What areas in life do you feel you need to be more “child-like”?

Bryan Daniels

Author: Bryan Daniels

I am a follower of Jesus, a husband to Jessica, and a father of three boys: Josiah, Gideon and Judah. I teach high school math as a job, read reformed theology as a hobby, and write this blog just for kicks. With the rest of my time I coach football and track.

15 thoughts on “A Child Sees “The Moon!” and “The Son!””

  1. Bryan,

    Thanks so much for this very touching entry. We can all learn valuable lessons from children, for out of the mouths of babes. . . .” The God’s Word translation renders Matthew 21:16b in this way, “. . . From the mouths of little children and infants, you have created praise.”

    Overall, I am continually working on being more child-like in knowing that God is in control and that I don’t have to worry when circumstances don’t unfold as I think they should. Your son doesn’t worry in the least that you are not going to take care of him and be there for him every day. In a similar way, I have child-like faith that God will keep His promise to “never leave me, nor ever, ever, ever forsake me.” Without faith it is impossible to please God, and I am endeavoring to please God by demonstrating child-like faith each day.

    Thanks for the encouraging words.

    Dr. J

  2. That’s kind of the way I feel every time I see the ocean in person. My wife and I were blessed to get a vacation in Cancun right after Christmas. Every time I walked out onto our ocean-facing balcony, I almost wept. It was so beautiful, and to me, the ocean is a fantastic depiction of the awesome power of God. From my balcony, it appears to be infinite, because I can’t see the other side. It’s beautiful and terrifying, all at the same time…just like God. And it never. Gets. Old.

    1. You. are. so. right. ; ) I live near the beach and take it for granted. I prefer mountain ranges to most beach experiences but they all have an ethereal way of grabbing you and shaking you awake to God’s grandeur.

  3. Praise the Lord! My grandchildren have the same reaction to the moon, and your post makes me think of this scripture:

    The wolf will live with the lamb, and the leopard will lie down with the goat. The calf, the young lion, and the fatling will be together, and a child will lead them. (Isaiah 11:6)

    I want to be childlike too!

  4. We do take so much for granted, don’t we?
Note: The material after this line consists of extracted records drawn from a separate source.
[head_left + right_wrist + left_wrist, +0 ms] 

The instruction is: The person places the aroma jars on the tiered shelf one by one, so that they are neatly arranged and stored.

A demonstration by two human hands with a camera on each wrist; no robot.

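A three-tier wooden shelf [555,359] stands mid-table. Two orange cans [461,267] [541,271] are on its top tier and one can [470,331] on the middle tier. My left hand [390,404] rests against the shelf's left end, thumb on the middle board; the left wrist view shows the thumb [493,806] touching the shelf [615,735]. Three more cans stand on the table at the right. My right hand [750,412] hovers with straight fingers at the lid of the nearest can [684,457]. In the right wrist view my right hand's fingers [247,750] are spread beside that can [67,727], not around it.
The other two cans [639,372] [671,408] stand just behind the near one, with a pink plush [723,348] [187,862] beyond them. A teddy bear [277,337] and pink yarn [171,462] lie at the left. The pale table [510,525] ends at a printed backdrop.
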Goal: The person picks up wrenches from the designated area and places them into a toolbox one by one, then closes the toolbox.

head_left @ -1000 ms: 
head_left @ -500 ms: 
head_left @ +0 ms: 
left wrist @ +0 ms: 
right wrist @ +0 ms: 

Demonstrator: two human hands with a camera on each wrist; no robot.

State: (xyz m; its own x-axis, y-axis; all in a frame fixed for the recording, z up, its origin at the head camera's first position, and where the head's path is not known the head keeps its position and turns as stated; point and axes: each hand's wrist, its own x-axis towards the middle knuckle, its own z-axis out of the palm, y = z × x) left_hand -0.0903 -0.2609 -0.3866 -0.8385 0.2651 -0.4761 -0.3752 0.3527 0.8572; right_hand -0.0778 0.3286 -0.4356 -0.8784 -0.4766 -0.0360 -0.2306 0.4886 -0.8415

I remember that ‘wow’ experience when standing on a rocky outcrop of a mountain, jutting out over a deep chasm with an equally high mountain opposite, but also when looking at a perfectly formed red rose, or a new born baby, or so many other evidences of a creator God.

    >> “What areas in life do you feel you need to be more “child-like”?”
    Sitting on my Father’s knee, being embraced by Him and learning more from Him.

  5. I remember when my kids were young, they thought that the moon was following them. I don’t remember their ages, but it showed me that even at a young age, they were the center of the universe.

  6. Bryan, your excellent thoughts take me back about 21 years ago when our daughter was about 3 years old. We walked out of church one dark night and the moon stood out so beautifully. Ester looked up at the moon and could hardly take her eyes off it. Then she said, “Mommy, get me a ladder so I can climb up to the moon.” I’ll never forget her expectant request thinking it was as simple as getting a ladder and she could touch the moon. But I’m taken back to your thoughts of wishing we could keep the wonder seen in young children when we touch a blade of grass or other amazing but very common displays of God’s creation.

  7. There is so much we could learn from children. Your bible verse quote of remain like a child is so true that is why Jesus always welcome the little children. And the moon, I love the moon.